**What the task requires**
Exactly as written, transcribe the data that follows.

**Records**
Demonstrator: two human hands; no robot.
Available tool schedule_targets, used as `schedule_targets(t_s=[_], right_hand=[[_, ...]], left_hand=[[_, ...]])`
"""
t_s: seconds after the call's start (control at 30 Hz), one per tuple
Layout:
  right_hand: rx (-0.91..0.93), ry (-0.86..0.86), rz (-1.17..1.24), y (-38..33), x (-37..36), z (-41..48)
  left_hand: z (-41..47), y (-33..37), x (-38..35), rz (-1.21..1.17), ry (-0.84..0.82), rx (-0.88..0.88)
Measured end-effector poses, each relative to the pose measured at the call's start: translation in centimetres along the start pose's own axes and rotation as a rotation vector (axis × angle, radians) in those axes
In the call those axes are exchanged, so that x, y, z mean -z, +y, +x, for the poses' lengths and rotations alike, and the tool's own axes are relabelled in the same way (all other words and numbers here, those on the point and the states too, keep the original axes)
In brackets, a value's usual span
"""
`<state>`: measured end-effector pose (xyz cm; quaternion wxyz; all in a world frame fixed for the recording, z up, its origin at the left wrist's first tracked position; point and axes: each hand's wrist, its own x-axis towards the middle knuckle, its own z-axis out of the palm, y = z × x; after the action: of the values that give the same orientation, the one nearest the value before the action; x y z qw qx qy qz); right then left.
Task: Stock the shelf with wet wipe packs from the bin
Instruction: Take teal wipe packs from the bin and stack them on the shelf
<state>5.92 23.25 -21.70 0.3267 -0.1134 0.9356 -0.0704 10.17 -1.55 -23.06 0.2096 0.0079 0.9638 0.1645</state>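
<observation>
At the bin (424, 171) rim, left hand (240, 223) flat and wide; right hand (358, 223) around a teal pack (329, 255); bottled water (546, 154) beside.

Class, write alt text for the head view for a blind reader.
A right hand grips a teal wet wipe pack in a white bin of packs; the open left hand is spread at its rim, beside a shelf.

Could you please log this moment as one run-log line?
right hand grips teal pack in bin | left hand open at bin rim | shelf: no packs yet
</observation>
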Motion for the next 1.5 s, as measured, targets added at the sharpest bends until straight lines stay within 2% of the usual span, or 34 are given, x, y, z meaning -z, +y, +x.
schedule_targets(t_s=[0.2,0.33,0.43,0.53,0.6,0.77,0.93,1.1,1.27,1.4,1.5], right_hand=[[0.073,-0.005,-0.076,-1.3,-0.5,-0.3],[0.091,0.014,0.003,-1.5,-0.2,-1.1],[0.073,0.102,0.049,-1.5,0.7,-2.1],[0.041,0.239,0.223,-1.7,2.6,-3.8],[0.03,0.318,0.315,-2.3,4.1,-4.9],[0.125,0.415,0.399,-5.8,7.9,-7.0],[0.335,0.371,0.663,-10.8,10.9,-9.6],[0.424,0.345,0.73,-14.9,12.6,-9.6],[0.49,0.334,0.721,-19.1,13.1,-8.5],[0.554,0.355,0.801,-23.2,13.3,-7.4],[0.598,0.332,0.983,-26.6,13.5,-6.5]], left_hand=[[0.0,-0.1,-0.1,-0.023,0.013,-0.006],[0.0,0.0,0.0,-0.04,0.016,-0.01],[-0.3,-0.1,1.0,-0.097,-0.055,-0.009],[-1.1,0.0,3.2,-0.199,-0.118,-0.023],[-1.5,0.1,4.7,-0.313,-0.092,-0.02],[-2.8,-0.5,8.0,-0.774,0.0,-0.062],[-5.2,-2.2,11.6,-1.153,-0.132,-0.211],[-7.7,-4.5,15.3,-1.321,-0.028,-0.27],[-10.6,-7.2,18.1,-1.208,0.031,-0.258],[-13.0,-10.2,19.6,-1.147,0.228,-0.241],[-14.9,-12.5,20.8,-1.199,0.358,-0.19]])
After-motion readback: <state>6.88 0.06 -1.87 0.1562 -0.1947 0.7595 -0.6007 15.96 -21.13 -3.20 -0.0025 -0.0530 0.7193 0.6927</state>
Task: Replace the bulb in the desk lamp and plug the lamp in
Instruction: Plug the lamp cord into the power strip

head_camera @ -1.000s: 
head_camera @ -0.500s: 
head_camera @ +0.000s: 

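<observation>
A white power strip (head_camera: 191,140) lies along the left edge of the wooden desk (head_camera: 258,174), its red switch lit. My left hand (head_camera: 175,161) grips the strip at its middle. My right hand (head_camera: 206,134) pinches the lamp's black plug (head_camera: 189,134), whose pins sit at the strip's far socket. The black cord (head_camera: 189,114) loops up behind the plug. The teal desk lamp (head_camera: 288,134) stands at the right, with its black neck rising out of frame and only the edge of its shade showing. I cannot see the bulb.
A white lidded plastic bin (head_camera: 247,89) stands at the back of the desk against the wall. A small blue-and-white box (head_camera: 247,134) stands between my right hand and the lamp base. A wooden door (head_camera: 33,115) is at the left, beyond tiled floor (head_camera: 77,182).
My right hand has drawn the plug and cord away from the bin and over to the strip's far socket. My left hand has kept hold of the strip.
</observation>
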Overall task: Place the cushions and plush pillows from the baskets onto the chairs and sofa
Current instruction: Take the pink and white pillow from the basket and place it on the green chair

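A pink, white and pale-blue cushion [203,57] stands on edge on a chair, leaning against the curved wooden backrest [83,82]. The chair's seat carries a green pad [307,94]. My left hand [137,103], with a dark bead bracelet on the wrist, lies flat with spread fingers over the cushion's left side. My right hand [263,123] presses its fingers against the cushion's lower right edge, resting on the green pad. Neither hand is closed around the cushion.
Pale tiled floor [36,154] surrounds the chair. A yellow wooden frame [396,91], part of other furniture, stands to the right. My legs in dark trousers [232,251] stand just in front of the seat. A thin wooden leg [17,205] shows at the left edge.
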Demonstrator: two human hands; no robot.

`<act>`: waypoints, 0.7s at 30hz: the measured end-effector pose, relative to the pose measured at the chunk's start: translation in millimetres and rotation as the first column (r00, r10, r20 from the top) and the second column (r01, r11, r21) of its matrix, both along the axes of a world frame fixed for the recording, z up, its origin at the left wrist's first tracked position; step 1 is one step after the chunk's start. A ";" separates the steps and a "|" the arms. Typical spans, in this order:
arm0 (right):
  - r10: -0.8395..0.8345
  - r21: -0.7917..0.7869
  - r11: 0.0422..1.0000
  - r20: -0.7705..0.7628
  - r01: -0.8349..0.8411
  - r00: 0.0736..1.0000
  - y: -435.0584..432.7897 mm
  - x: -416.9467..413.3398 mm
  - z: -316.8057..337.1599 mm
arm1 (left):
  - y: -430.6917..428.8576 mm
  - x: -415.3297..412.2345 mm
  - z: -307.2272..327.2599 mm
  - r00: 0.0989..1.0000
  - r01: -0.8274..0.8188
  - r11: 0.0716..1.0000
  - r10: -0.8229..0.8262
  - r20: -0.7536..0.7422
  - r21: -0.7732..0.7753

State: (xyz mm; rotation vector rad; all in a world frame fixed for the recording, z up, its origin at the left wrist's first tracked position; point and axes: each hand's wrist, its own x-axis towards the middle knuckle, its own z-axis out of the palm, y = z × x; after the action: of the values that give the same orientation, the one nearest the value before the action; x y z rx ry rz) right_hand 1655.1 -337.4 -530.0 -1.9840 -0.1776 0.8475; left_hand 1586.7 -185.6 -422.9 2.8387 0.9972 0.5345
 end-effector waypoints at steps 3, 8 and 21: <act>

**Answer for this exercise**
Demonstrator: two human hands; no robot.
Available tool schedule_targets, used as `schedule_targets(t_s=[_], right_hand=[[_, ...]], left_hand=[[_, ...]])`
"""
t_s: seconds after the call's start (control at 30 Hz), one per tuple
Layout:
  right_hand: rx (-0.91..0.93), ry (-0.86..0.86), rz (-1.17..1.24), y (-38..33), x (-37..36), z (-41..48)
  left_hand: z (-41..47), y (-33..37), x (-38..35), rz (-1.21..1.17), ry (-0.84..0.82), rx (-0.88..0.88)
Measured end-effector poses, each relative to the pose measured at the call's start: translation in centimetres along the start pose's own axes and rotation as a rotation vector (axis × angle, radians) in those axes
In the call those axes are exchanged, so that x, y, z mean -z, +y, +x, for the poses' lengths and rotations alike, and the tool's own axes are relabelled in the same way (all other words and numbers here, those on the point and the states too, keep the original axes)
In brackets, a value's usual span
"""
`<state>`: measured end-effector pose (xyz cm; quaternion wxyz; all in a world frame fixed for the recording, z up, its origin at the left wrist's first tracked position; point and axes: each hand's wrist, its own x-axis towards the middle knuckle, its own z-axis out of the palm, y = z × x; after the action: of the values that give the same orientation, the one nearest the value before the action; x y z qw qx qy qz); right then left.
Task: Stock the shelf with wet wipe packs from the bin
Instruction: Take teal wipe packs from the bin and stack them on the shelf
<state>5.92 23.25 -21.70 0.3267 -0.1134 0.9356 -0.0704 10.17 -1.55 -23.06 0.2096 0.0079 0.9638 0.1645</state>
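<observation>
At the bin (424, 171) rim, left hand (240, 223) flat and wide; right hand (358, 223) around a teal pack (329, 255); bottled water (546, 154) beside.

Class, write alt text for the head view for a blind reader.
A right hand grips a teal wet wipe pack in a white bin of packs; the open left hand is spread at its rim, beside a shelf.

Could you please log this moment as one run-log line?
right hand grips teal pack in bin | left hand open at bin rim | shelf: no packs yet
</observation>
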Motion for the next 1.5 s, as measured, targets added at the sharpest bends until straight lines stay within 2% of the usual span, or 34 are given, x, y, z meaning -z, +y, +x.
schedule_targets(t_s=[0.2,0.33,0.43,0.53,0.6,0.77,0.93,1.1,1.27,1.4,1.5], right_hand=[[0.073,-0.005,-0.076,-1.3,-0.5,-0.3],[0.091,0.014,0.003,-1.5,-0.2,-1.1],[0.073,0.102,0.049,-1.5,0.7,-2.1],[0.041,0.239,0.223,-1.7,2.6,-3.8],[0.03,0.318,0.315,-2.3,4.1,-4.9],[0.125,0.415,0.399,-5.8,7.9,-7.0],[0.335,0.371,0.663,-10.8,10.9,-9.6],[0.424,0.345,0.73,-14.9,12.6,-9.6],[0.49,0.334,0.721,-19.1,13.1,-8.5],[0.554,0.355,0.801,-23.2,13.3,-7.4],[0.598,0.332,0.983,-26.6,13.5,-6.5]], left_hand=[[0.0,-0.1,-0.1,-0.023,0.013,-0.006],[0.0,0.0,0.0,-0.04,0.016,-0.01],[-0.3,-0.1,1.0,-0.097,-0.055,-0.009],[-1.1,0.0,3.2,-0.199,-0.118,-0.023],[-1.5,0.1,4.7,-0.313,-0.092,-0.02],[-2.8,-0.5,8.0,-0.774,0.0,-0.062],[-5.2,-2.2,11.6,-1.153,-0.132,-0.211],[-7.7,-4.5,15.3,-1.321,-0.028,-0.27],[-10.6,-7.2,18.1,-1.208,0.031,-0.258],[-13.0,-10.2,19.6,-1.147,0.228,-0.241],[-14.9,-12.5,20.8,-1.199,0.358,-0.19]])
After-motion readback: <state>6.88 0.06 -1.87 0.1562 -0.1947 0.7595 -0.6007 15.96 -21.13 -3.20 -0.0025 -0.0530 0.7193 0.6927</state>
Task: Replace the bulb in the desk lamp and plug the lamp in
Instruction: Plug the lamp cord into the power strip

head_camera @ -1.000s: 
head_camera @ -0.500s: 
head_camera @ +0.000s: 

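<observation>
A white power strip (head_camera: 191,140) lies along the left edge of the wooden desk (head_camera: 258,174), its red switch lit. My left hand (head_camera: 175,161) grips the strip at its middle. My right hand (head_camera: 206,134) pinches the lamp's black plug (head_camera: 189,134), whose pins sit at the strip's far socket. The black cord (head_camera: 189,114) loops up behind the plug. The teal desk lamp (head_camera: 288,134) stands at the right, with its black neck rising out of frame and only the edge of its shade showing. I cannot see the bulb.
A white lidded plastic bin (head_camera: 247,89) stands at the back of the desk against the wall. A small blue-and-white box (head_camera: 247,134) stands between my right hand and the lamp base. A wooden door (head_camera: 33,115) is at the left, beyond tiled floor (head_camera: 77,182).
My right hand has drawn the plug and cord away from the bin and over to the strip's far socket. My left hand has kept hold of the strip.
</observation>
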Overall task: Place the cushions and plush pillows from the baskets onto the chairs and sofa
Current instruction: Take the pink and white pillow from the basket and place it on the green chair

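A pink, white and pale-blue cushion [203,57] stands on edge on a chair, leaning against the curved wooden backrest [83,82]. The chair's seat carries a green pad [307,94]. My left hand [137,103], with a dark bead bracelet on the wrist, lies flat with spread fingers over the cushion's left side. My right hand [263,123] presses its fingers against the cushion's lower right edge, resting on the green pad. Neither hand is closed around the cushion.
Pale tiled floor [36,154] surrounds the chair. A yellow wooden frame [396,91], part of other furniture, stands to the right. My legs in dark trousers [232,251] stand just in front of the seat. A thin wooden leg [17,205] shows at the left edge.
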Demonstrator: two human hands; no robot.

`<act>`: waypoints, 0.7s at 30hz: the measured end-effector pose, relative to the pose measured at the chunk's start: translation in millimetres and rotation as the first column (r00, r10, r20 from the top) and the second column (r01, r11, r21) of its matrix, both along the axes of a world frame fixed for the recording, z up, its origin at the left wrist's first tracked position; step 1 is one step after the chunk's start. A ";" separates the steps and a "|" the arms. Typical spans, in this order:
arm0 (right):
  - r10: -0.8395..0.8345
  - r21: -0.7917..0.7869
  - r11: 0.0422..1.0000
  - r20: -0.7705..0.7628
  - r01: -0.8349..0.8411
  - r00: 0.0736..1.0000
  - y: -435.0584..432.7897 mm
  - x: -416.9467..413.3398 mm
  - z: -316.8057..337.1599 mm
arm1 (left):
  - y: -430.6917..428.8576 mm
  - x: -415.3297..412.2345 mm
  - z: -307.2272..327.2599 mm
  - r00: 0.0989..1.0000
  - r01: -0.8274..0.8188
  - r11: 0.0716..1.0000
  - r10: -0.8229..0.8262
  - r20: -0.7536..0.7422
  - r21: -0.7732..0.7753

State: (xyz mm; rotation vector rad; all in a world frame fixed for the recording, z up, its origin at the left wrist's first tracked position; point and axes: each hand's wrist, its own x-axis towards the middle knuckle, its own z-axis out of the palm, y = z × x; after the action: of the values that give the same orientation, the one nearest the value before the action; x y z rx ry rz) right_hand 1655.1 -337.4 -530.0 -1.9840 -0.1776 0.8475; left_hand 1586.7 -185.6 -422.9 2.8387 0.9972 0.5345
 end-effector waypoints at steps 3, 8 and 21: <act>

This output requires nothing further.